#### ABOUT THIS TASK
Copy the full listing, changing nothing.

SUPPLIED MATERIAL START

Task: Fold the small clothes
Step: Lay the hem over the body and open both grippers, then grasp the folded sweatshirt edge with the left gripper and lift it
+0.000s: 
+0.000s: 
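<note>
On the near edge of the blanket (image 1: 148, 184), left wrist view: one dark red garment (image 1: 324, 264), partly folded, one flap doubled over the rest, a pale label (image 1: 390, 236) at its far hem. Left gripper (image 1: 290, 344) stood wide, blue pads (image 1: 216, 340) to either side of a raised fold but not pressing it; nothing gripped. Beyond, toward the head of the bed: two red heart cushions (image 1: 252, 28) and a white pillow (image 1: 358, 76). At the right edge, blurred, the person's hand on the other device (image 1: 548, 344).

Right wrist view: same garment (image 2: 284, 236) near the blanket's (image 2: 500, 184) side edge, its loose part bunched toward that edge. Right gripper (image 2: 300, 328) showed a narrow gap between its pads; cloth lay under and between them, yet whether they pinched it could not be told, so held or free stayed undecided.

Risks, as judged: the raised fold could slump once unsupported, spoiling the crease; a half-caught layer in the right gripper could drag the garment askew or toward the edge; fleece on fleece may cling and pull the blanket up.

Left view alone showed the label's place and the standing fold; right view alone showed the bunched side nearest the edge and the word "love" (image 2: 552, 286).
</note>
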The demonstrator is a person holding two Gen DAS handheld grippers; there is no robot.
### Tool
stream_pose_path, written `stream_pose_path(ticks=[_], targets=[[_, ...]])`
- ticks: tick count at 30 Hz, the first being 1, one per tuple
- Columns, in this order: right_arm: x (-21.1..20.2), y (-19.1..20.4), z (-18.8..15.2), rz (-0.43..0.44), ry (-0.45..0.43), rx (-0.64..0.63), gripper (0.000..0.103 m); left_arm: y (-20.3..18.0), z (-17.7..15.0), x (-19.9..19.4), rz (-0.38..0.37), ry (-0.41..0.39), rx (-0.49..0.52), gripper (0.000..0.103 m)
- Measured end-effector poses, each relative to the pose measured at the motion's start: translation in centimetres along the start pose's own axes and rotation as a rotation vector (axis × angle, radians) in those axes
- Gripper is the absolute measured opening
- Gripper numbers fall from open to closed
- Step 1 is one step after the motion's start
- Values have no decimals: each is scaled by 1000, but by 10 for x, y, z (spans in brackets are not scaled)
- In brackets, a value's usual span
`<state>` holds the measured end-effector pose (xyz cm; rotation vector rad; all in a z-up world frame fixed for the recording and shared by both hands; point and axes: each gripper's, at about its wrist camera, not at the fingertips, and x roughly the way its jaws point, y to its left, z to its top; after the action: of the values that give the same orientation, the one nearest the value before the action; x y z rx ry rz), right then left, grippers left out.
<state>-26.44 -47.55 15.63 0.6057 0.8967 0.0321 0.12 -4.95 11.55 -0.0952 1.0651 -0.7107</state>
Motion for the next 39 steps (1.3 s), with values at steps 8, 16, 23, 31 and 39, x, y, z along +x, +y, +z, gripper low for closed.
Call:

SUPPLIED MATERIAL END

#### RESPONSE AREA
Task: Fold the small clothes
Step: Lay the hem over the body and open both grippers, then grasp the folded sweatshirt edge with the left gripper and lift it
+0.000s: 
+0.000s: 
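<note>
On the near edge of the blanket (image 1: 148, 184), left wrist view: one dark red garment (image 1: 324, 264), partly folded, one flap doubled over the rest, a pale label (image 1: 390, 236) at its far hem. Left gripper (image 1: 290, 344) stood wide, blue pads (image 1: 216, 340) to either side of a raised fold but not pressing it; nothing gripped. Beyond, toward the head of the bed: two red heart cushions (image 1: 252, 28) and a white pillow (image 1: 358, 76). At the right edge, blurred, the person's hand on the other device (image 1: 548, 344).

Right wrist view: same garment (image 2: 284, 236) near the blanket's (image 2: 500, 184) side edge, its loose part bunched toward that edge. Right gripper (image 2: 300, 328) showed a narrow gap between its pads; cloth lay under and between them, yet whether they pinched it could not be told, so held or free stayed undecided.

Risks, as judged: the raised fold could slump once unsupported, spoiling the crease; a half-caught layer in the right gripper could drag the garment askew or toward the edge; fleece on fleece may cling and pull the blanket up.

Left view alone showed the label's place and the standing fold; right view alone showed the bunched side nearest the edge and the word "love" (image 2: 552, 286).
</note>
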The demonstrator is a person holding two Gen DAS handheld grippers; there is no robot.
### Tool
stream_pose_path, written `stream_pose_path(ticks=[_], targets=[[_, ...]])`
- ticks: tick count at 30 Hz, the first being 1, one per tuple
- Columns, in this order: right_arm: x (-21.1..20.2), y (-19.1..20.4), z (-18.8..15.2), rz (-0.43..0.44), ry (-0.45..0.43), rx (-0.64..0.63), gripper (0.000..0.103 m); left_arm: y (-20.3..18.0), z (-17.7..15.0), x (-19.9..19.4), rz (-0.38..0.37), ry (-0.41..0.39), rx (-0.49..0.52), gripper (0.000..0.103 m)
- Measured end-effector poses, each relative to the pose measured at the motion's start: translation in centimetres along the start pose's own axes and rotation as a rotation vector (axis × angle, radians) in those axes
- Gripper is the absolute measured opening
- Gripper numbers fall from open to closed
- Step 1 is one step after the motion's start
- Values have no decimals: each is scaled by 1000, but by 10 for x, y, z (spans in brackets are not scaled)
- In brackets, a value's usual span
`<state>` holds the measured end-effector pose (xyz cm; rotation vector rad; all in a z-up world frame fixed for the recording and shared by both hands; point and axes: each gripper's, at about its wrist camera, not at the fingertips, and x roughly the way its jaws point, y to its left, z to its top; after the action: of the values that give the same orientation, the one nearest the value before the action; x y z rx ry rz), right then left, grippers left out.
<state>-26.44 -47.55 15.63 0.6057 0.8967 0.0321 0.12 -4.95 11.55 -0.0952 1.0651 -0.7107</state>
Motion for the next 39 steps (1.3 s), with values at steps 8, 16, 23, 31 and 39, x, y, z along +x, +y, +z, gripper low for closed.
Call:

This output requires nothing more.